I have an interesting problem that crept up and I was wondering why GCC/G++ doesn't catch this and throw some kind of error.
Apologies for how many files this takes, but I've reduced the problem as much as possible.
Interface.H
class BaseClass {
public:
virtual void hello() = 0;
};
void rememberClass(BaseClass* foo);
void callFunc();
Interface.C
#include "Interface.H"
namespace {
typedef void (BaseClass::*memfunptr)();
memfunptr func;
BaseClass* obj;
}
void rememberClass(BaseClass* foo) {
func = &BaseClass::hello;
obj = foo;
}
void callFunc() {
(obj->*func)();
}
Class1.H
class Class1 {
public:
Class1();
};
Class2.H
class Class2 {
public:
Class2();
};
Class1.C
#include "Interface.H"
#include "Class1.H"
#include <iostream>
class HelloClass : public BaseClass {
public:
HelloClass() {}
void hello() {
std::cout << "Calling Hello" << std::endl;
}
};
Class1::Class1() {
HelloClass* foo = new HelloClass();
rememberClass(foo);
}
Class2.C
#include "Interface.H"
#include "Class2.H"
#include <iostream>
class HelloClass : public BaseClass {
public:
HelloClass() {}
void hello() {
std::cout << "Calling Hello 2" << std::endl;
}
};
Class2::Class2() {
HelloClass* foo = new HelloClass();
rememberClass(foo);
}
main.C
#include "Class2.H"
#include "Interface.H"
int main(int argc, char** argv) {
Class2 a;
callFunc();
}
Output
g++ Class1.C Interface.C main.C Class2.C
./a.out
Calling Hello
As you can see above, Even though I am constructing a Class2
, it prints the output from Class1
. This is because the vtable for HelloClass
in both the Class1
and Class2
have the same address for HelloClass::hello(), and it is the address of the function in Class1.C
I'm assuming that this is because when GCC is doing the linking, it sees vtables for classes with the same mangled names and just discards one of them.
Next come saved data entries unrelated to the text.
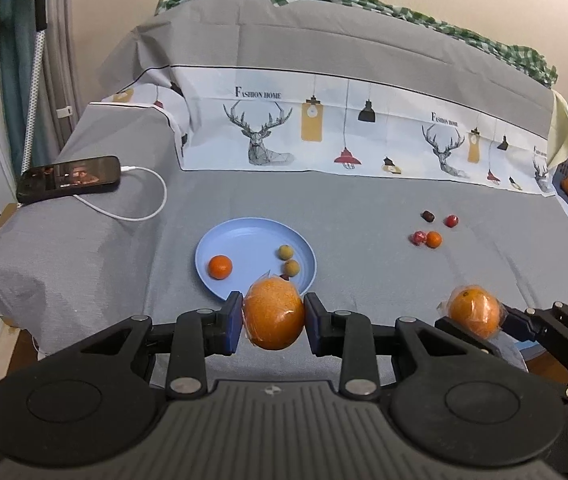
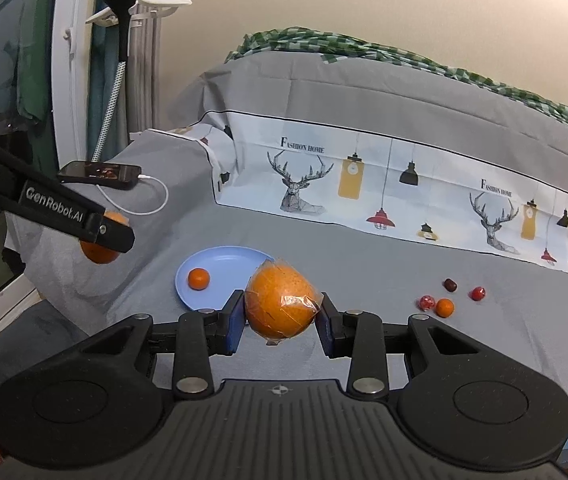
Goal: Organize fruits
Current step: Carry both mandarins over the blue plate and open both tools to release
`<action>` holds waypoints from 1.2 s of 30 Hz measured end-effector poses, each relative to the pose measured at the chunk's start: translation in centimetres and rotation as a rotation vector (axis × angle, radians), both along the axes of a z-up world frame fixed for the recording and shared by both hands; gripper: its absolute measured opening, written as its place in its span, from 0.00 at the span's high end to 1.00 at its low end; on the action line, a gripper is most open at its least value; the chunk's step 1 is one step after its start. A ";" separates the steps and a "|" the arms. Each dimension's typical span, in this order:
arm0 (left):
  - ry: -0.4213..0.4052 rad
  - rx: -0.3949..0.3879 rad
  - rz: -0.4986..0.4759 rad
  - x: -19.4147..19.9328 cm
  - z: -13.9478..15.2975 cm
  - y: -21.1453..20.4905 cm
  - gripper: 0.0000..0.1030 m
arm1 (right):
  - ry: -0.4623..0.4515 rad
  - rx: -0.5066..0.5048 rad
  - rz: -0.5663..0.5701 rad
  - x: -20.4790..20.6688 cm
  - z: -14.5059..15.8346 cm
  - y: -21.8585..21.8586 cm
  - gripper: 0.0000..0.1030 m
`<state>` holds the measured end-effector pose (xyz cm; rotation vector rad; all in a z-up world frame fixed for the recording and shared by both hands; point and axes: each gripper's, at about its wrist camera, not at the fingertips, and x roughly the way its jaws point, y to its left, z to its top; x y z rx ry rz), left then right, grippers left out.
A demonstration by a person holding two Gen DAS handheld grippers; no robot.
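Left wrist view: the left gripper (image 1: 272,320) is clenched on a wrapped orange (image 1: 273,314), its blue pads pressing both sides, and it tilts downward with the fruit held in the air above the near edge of the blue plate (image 1: 243,240). On the plate lie a small tangerine (image 1: 219,267) and two pale round fruits (image 1: 288,260). To the right the right gripper (image 1: 474,316) shows from the side, grasping a second wrapped orange (image 1: 474,310) at about the same height.

Right wrist view: the right gripper (image 2: 279,316) points more nearly level across the grey cloth (image 2: 364,264), its pads tight on its orange (image 2: 279,306), plastic wrap crinkled at one side. The left gripper (image 2: 103,236) reaches in from the left edge, its orange (image 2: 97,252) partly hidden behind a finger. Further right, four small fruits (image 2: 444,307) lie loose on the cloth, well apart from the plate. A phone (image 2: 99,174) with a white cable rests on the raised cushion at the left.
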<state>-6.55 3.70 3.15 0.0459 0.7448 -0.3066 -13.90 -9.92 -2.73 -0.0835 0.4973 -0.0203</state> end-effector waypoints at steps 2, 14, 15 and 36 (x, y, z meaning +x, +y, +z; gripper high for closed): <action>-0.004 -0.004 0.011 -0.1 0.0 0.3 0.65 | 0.002 -0.003 0.007 0.0 -0.1 0.3 0.63; 0.029 0.005 0.033 1.3 -0.9 1.3 0.65 | 0.039 0.001 0.018 1.1 -0.7 0.5 0.63; 0.035 0.009 0.038 1.4 -1.0 1.3 0.65 | 0.042 0.001 0.020 1.2 -0.8 0.5 0.63; 0.125 0.061 0.069 9.8 -4.1 1.8 0.65 | 0.129 0.006 0.067 8.2 -2.6 1.5 0.63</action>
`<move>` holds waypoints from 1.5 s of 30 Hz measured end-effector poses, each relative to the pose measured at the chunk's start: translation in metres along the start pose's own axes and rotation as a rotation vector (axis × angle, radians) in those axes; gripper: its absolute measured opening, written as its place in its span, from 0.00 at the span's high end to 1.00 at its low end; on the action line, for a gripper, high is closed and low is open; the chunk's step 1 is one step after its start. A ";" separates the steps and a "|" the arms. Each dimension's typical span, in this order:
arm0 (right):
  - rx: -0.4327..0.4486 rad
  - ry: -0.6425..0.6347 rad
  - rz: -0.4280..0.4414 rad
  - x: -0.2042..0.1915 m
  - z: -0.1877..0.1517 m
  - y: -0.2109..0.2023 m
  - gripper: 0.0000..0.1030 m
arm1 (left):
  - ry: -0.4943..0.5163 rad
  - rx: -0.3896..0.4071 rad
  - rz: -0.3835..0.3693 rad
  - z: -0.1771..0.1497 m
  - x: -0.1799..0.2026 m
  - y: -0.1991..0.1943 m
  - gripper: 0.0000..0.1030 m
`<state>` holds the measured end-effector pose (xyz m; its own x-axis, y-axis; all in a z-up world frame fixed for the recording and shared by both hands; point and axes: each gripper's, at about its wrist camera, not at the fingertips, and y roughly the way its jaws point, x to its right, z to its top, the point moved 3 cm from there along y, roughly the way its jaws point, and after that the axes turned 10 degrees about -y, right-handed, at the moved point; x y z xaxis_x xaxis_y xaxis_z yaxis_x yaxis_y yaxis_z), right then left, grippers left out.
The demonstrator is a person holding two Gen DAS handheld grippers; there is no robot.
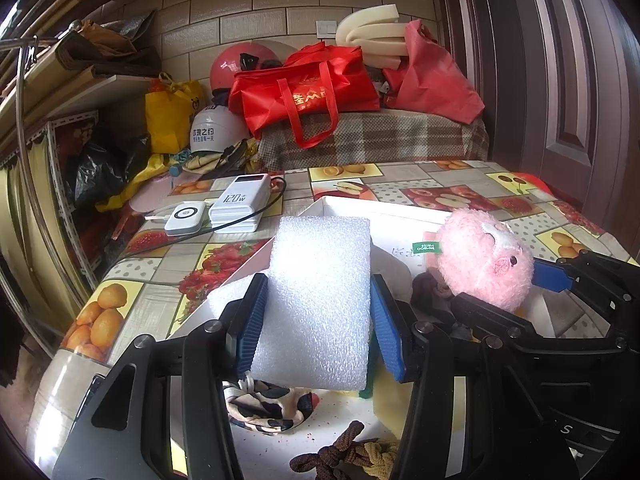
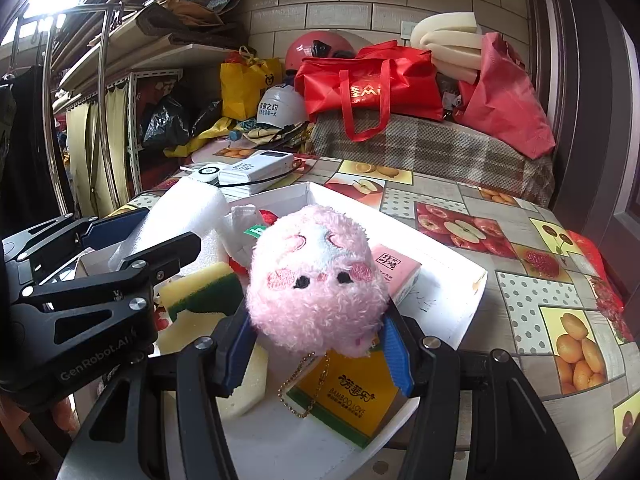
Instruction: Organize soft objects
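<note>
I note the foam block: white, pebbled, matt. Just beside it, the plush pig: pink, fuzzy pile. Gripper pads: blue ribbed rubbery plastic. Tablecloth beneath the block: glossy printed vinyl.

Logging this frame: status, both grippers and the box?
Left gripper shut on white foam block. Right gripper shut on pink plush toy. Both over white box, already crowded: sponge, tissue packs.

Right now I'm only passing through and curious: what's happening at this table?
A person is sorting soft things with two handheld grippers. The left gripper is clamped on a white foam block, and the right gripper on a pink plush toy. Both are held above a white tray containing a sponge, tissue packs and hair ties.
</note>
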<state>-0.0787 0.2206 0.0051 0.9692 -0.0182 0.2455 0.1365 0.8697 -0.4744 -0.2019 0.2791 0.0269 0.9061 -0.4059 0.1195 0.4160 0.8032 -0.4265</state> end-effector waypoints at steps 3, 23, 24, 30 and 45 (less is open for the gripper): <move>-0.003 0.004 -0.007 0.001 0.000 0.000 0.31 | -0.008 0.023 0.040 0.001 -0.002 -0.002 0.47; 0.015 0.032 -0.039 0.008 -0.002 -0.003 0.00 | -0.132 0.179 0.098 0.000 -0.025 -0.034 0.00; 0.029 0.041 -0.045 0.010 -0.002 -0.006 0.00 | -0.133 0.174 0.103 -0.001 -0.024 -0.036 0.00; 0.070 0.030 -0.116 0.007 -0.003 -0.021 0.00 | -0.148 0.130 0.133 -0.011 -0.015 -0.044 0.00; 0.147 0.129 -0.182 0.032 -0.043 -0.088 0.00 | -0.117 0.140 0.197 -0.035 0.008 -0.084 0.00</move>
<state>-0.0506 0.1219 0.0185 0.9510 -0.2351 0.2008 0.2884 0.9086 -0.3020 -0.2324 0.1936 0.0325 0.9699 -0.1893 0.1531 0.2303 0.9174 -0.3246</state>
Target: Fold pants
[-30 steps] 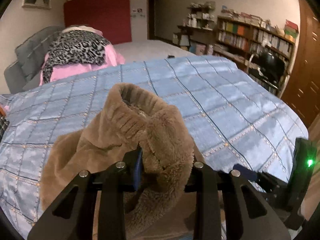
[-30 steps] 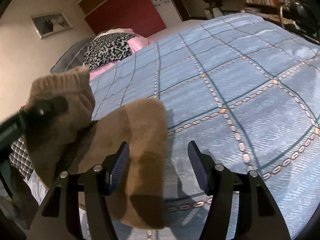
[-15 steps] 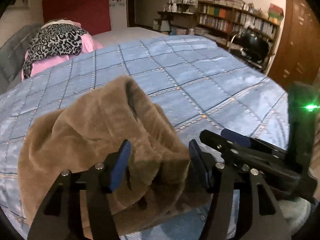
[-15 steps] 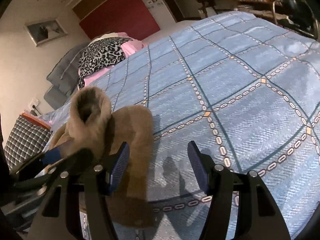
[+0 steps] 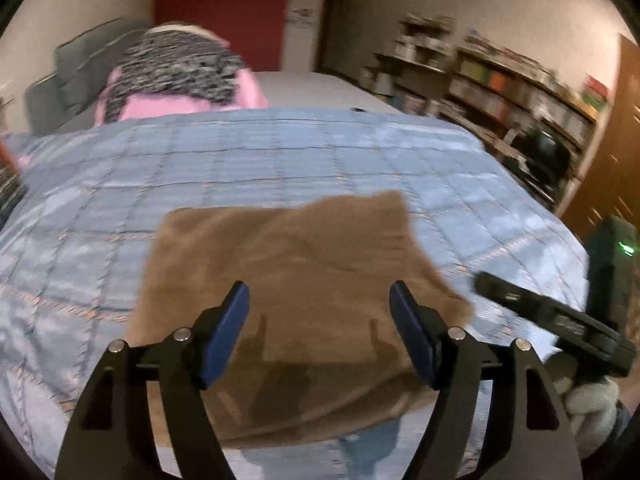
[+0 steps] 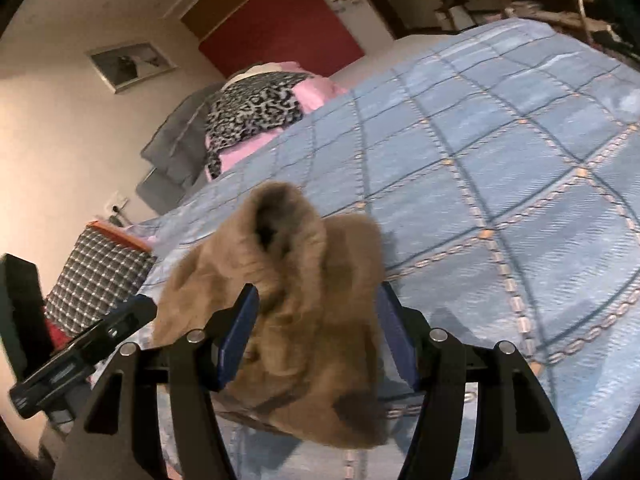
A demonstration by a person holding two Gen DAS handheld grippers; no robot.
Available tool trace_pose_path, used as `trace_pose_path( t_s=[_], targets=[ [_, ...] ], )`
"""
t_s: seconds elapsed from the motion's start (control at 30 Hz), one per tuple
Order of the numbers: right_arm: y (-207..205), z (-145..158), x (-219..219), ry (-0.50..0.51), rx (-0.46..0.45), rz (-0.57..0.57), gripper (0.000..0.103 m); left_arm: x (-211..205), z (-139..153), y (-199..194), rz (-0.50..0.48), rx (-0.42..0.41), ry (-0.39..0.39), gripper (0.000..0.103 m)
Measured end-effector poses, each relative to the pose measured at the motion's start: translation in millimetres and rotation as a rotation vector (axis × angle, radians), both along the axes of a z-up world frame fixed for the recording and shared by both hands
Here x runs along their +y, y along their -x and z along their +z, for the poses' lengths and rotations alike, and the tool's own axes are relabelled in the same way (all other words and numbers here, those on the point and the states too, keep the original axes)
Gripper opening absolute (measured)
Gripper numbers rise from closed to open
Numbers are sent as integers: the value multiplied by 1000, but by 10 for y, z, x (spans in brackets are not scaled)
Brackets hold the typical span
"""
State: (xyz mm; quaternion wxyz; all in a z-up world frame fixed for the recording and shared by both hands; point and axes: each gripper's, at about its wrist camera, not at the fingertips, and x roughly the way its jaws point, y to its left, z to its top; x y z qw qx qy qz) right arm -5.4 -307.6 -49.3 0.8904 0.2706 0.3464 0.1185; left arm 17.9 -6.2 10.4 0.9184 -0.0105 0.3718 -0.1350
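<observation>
Brown fleece pants (image 5: 288,272) lie in a folded heap near the front edge of the blue quilted bed (image 5: 280,152). My left gripper (image 5: 320,312) hovers just short of them, its jaws opening wide, with no cloth pinched between the blue pads. In the right wrist view the pants (image 6: 280,240) bunch up, with a ribbed cuff standing open on top. My right gripper (image 6: 318,320) is open and straddles that bunch, with cloth filling the gap between its jaws. The right gripper (image 5: 552,320) shows at the pants' right edge in the left wrist view. The left gripper (image 6: 80,352) shows at the lower left.
A leopard-print and pink pile (image 6: 256,108) sits at the far end of the quilt (image 6: 500,184), beside grey cushions (image 6: 176,148). A checked cushion (image 6: 96,276) lies off the bed's left side. Bookshelves (image 5: 520,92) line the right wall. A gloved hand (image 5: 588,400) holds the right gripper.
My left gripper let go of the pants' cuff, opened wide and drew back, and the pants dropped flatter onto the quilt. My right gripper now has the cloth between its jaws.
</observation>
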Motion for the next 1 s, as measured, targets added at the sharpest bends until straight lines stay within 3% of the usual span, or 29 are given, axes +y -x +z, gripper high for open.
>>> trace_pose_path(
  t_s=[0.2, 0.33, 0.37, 0.43, 0.53, 0.73, 0.9, 1.0],
  targets=[
    [52, 189, 363, 76, -57, 85, 58, 576, -94, -111, 130, 27, 4, 75],
    [-112, 72, 614, 205, 9, 96, 44, 723, -179, -165, 158, 46, 25, 80],
    [-147, 31, 641, 219, 21, 95, 42, 735, -200, -177, 155, 50, 33, 80],
    [-183, -23, 672, 238, 42, 94, 26, 711, -241, -203, 142, 55, 33, 81],
    [-140, 21, 693, 254, 30, 92, 17, 676, -320, -233, 119, 70, 31, 82],
    [174, 246, 550, 218, -16, 61, 15, 692, -414, -310, 115, 88, 43, 83],
    [203, -74, 401, 209, 78, 23, 15, 680, -541, -357, 108, 118, 39, 83],
    [220, -72, 374, 179, 62, 20, 22, 637, -621, -353, 99, 131, 16, 83]
  ],
)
But should it warn about this? Or even cause an error. I have tried with -Wall and -Wextra but nothing is mentioned.
No, the standard explicitly allows the compiler to silently do the wrong thing in this case.
Explicitly, you are causing Undefined Behavior by having two conflicting definitions for the same decorated name in the same program.
It is called the ODR "One Definiton Rule".
Chapter 3.2.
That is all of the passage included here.